Historical examples show how technological shifts displace workers in the short term. For instance, during the “Industrial Revolution,” artisans lost jobs to mechanized production. Horse‑drawn carriage drivers disappeared with the advent of automobiles. Yes, workers eventually moved into new fields, but the transition involved hardship and community upheaval. Automation in prior eras often created new kinds of jobs, but the pace and breadth of AI disruption could set this wave apart. Instead of merely replacing manual labor, AI now substitutes for tasks across both blue-collar and white-collar jobs. Research by Oxford economists Carl Frey and Michael Osborne highlighted that many occupations have tasks that are susceptible to automation, and could disappear entirely.

Compounding the challenge, since the late 1970s, productivity gains started diverging from typical worker compensation. According to the Economic Policy Institute, productivity growth far outpaced wage growth for the median worker, signaling that gains from technology and economic expansion have accrued disproportionately to capital owners and high‑skill labor. This productivity-pay gap signals that, even before AI’s full impact arrives, workers were not sharing equitably in productivity-driven prosperity.

The pace of technological change means millions of Americans face an uncertain labor market. Young workers entering the workforce find fewer traditional hiring pathways and rising expectations around digital and AI‑related skills. Older workers frequently lack the time or resources to retrain in rapidly shifting skill environments. Across age groups, employers deploying AI experience reduced labor costs and increased productivity, which simultaneously puts pressure on wages and job security.
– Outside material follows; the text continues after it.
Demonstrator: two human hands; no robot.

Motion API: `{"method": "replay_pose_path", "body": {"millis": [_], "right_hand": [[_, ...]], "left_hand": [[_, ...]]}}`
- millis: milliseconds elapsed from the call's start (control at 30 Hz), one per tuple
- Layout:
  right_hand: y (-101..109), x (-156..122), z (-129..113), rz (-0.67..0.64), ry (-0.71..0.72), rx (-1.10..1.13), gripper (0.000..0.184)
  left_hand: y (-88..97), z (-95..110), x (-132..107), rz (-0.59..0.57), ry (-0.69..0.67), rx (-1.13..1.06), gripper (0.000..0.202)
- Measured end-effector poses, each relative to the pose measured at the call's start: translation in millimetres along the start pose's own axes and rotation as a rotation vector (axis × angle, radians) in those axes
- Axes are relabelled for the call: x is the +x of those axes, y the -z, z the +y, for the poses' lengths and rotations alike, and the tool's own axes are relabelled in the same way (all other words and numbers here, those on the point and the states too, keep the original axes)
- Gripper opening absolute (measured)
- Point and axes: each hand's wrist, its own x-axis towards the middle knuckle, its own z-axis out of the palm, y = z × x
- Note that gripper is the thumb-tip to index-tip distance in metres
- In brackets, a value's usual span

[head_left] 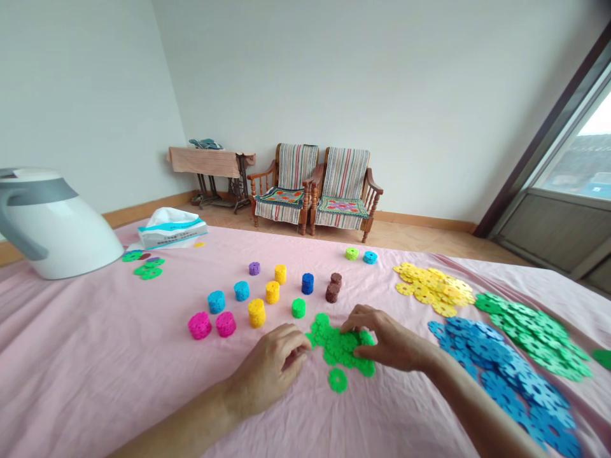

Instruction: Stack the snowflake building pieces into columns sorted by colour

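A small heap of green snowflake discs (pixel 340 346) lies on the pink cloth in front of me. My right hand (pixel 389 341) rests on its right side, fingers bent and pressing on the discs. My left hand (pixel 273 364) sits at the heap's left edge, fingers curled inward in a pinch; what they hold is hidden. One green disc (pixel 337 380) lies apart, just nearer me. Behind the heap stand short stacks of discs: green (pixel 298 308), yellow (pixel 256 312), pink (pixel 200 325), blue (pixel 308 283), brown (pixel 333 288).
Loose piles lie at the right: yellow (pixel 434 288), green (pixel 532 331), blue (pixel 510 369). A white kettle (pixel 52 226) and a tissue pack (pixel 172 229) stand at the far left of the pink tablecloth (pixel 95 356). Two wooden armchairs (pixel 315 191) stand against the back wall.
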Motion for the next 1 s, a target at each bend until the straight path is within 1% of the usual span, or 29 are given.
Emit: {"method": "replay_pose_path", "body": {"millis": [233, 300, 367, 500, 567, 667, 833, 1000], "right_hand": [[-1, 0, -1, 0.041, -0.023, -0.016, 0.028], [-1, 1, -2, 0.078, -0.038, 0.014, 0.026], [-3, 5, -5, 0.132, -0.064, 0.065, 0.024], [-17, 25, -12, 0.288, -0.104, 0.124, 0.021], [-28, 39, -16, 0.365, -0.115, 0.131, 0.018], [-44, 62, -20, 0.438, -0.165, 0.141, 0.016], [-62, 91, -21, 0.478, -0.218, 0.2, 0.02], [-68, 100, -19, 0.465, -0.218, 0.188, 0.02]], "left_hand": [[-2.8, -2, 0, 0.018, -0.007, -0.009, 0.021], [-3.7, -3, 0, 0.039, 0.0, 0.008, 0.025], [-4.2, -4, 0, 0.064, 0.037, 0.057, 0.027], [-2.4, -6, -1, 0.074, 0.13, 0.199, 0.024], [-0.8, -7, -2, 0.068, 0.144, 0.248, 0.023], [1.6, -12, -2, 0.053, 0.159, 0.319, 0.021], [4.4, -18, -3, 0.001, 0.181, 0.379, 0.022], [4.4, -19, -3, 0.001, 0.168, 0.386, 0.022]]}}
The reality is stark. The economy may grow, but how the gains are distributed will determine whether everyday Americans thrive or struggle. Without structural policy interventions, technological displacement risks widening income inequality and weakening labor market attachment. The promise of more leisure, education, and family time from productivity gains remains theoretical. If workers lack stable incomes, employment opportunities, or bridging support, the rest won’t matter.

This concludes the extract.